• _Problem to work on_:
Word for word, copy the data that follows and skip its pictures.

• _Given data_:
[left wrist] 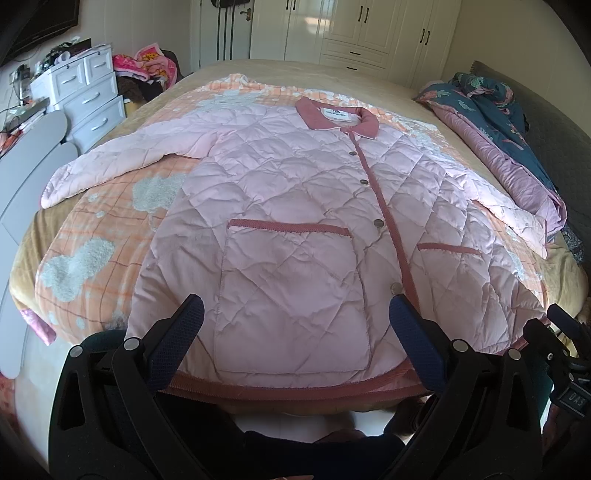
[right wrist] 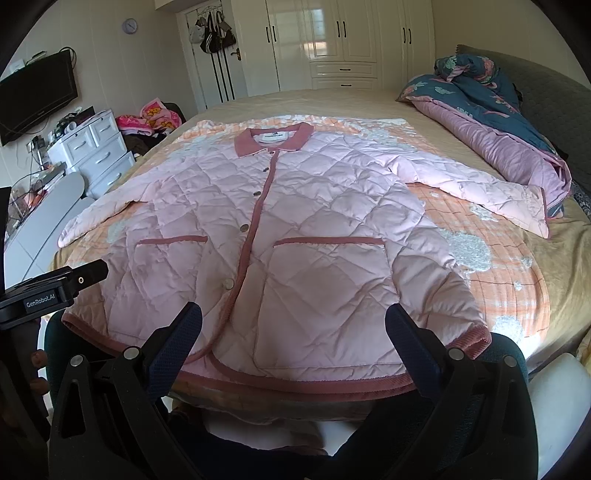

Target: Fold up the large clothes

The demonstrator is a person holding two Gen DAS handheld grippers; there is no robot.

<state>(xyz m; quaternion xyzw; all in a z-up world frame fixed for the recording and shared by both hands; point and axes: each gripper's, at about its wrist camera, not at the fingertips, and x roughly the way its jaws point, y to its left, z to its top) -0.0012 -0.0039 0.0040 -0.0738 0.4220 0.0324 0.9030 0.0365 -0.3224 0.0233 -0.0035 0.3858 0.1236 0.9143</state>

• _Your response_:
[left wrist] 
[right wrist] 

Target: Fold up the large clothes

The demonstrator is a person holding two Gen DAS handheld grippers; there is no robot.

<state>(xyz m; quaternion xyzw; all in a z-up world frame fixed for the recording and shared by both hands; point and axes: each gripper's, at about its wrist camera, not at the fingertips, and x roughly the way its jaws point, y to its left, z to its top) -0.0012 -0.0039 0.0040 -0.0738 0.4220 0.0324 0.9030 0.0365 -0.3224 0.0233 -0.0035 0.3858 0.1236 0.9143</state>

The answer is finished.